(Records from a data source)

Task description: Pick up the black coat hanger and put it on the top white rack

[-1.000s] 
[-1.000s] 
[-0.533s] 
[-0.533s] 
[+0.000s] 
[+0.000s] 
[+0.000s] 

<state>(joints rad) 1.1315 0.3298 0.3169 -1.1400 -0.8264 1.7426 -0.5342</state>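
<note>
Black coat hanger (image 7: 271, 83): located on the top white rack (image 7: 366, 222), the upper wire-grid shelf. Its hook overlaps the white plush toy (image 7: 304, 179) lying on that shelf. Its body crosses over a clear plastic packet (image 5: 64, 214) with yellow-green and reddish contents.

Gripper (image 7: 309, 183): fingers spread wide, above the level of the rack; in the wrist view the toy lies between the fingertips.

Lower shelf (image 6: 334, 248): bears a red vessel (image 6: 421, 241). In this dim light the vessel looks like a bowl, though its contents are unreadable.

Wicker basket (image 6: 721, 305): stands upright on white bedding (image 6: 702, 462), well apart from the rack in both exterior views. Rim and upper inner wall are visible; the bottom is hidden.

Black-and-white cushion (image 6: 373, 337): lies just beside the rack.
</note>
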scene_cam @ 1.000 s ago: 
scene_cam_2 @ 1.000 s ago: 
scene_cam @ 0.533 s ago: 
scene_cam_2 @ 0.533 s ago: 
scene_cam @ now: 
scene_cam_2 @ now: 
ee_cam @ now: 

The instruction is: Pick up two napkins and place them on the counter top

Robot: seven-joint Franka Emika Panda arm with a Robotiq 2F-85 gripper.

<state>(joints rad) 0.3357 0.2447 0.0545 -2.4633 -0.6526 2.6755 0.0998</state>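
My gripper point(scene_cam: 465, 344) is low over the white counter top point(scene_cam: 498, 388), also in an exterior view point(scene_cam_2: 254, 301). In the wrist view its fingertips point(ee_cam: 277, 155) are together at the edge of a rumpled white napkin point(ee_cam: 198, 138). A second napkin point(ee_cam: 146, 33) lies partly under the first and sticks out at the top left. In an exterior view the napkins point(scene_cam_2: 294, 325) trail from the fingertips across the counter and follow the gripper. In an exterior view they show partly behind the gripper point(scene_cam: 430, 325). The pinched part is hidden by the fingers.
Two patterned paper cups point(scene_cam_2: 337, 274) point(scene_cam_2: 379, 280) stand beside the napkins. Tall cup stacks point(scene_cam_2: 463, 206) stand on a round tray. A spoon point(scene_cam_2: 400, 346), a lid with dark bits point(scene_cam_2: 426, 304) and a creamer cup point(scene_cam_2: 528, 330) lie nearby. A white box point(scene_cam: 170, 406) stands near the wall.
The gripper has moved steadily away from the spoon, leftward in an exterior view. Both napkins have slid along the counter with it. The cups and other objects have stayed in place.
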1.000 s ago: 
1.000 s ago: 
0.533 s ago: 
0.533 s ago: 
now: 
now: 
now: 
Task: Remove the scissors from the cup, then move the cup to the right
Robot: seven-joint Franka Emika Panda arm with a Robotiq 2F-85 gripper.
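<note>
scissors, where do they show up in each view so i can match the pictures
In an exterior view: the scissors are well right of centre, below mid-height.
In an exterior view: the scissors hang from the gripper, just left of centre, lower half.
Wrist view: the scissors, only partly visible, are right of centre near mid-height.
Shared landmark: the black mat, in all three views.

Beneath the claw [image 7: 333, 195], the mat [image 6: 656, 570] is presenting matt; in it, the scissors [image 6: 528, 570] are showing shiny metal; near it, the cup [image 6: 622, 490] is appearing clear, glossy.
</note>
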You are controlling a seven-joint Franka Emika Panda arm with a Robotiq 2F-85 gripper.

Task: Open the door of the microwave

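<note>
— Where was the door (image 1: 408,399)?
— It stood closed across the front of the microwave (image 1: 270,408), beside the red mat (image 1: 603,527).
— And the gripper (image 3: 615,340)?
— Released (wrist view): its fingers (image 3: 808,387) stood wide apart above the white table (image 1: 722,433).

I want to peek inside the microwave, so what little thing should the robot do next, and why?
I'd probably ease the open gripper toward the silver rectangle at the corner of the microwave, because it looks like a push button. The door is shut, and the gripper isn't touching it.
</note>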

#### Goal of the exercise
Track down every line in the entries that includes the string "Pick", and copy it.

#### Task answer
Task description: Pick up the black coat hanger and put it on the top white rack
The instruction is: Pick up two napkins and place them on the counter top

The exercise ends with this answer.